* _WHAT YOU ARE ASKED TO DO_
Produce word for word the lines of the data below running from the one that has "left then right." to the one that has "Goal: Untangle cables", inclusive, and no others.

DATA EXCERPT START

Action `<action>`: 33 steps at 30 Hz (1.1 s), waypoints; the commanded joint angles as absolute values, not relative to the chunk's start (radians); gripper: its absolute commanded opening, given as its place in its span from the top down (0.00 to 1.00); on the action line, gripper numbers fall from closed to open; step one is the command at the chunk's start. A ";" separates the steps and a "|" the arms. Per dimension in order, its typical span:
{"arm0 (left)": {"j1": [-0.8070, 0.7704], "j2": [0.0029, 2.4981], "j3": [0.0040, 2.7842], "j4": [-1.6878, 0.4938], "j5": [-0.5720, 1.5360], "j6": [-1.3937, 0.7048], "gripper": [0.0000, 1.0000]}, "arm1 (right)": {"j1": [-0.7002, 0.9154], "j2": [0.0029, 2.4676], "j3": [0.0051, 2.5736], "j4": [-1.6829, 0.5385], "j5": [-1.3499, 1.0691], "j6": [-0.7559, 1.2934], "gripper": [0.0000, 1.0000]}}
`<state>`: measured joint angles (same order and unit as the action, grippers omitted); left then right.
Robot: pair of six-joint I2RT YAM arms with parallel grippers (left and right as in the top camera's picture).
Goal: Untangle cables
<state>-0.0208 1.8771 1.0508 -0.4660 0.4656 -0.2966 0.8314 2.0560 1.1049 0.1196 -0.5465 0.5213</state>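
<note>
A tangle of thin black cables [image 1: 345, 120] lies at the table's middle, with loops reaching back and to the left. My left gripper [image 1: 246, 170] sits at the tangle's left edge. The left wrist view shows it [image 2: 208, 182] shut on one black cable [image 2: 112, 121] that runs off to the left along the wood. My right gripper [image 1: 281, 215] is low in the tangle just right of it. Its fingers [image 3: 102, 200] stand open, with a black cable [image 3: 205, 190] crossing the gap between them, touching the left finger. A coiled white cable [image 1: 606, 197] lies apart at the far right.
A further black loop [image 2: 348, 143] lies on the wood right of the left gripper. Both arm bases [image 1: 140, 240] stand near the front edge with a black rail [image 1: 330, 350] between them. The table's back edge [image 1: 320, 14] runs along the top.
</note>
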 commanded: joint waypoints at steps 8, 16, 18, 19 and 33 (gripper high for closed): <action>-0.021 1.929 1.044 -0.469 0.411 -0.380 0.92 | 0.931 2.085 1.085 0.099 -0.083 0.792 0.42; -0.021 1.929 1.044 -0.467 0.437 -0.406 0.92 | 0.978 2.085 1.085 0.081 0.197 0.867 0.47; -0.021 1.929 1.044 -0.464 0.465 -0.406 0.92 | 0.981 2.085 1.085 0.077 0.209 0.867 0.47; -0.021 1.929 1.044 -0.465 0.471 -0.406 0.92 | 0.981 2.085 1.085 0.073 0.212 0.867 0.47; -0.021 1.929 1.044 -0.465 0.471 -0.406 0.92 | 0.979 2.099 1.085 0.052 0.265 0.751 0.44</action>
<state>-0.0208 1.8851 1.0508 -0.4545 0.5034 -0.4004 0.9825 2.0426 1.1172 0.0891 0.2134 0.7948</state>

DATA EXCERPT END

* _OUTPUT OF THE EXERCISE_
`<state>`: measured joint angles (same order and unit as the action, grippers omitted); left then right.
Robot: pair of six-joint I2RT YAM arms with parallel grippers (left and right as in the top camera's picture).
Goal: Untangle cables

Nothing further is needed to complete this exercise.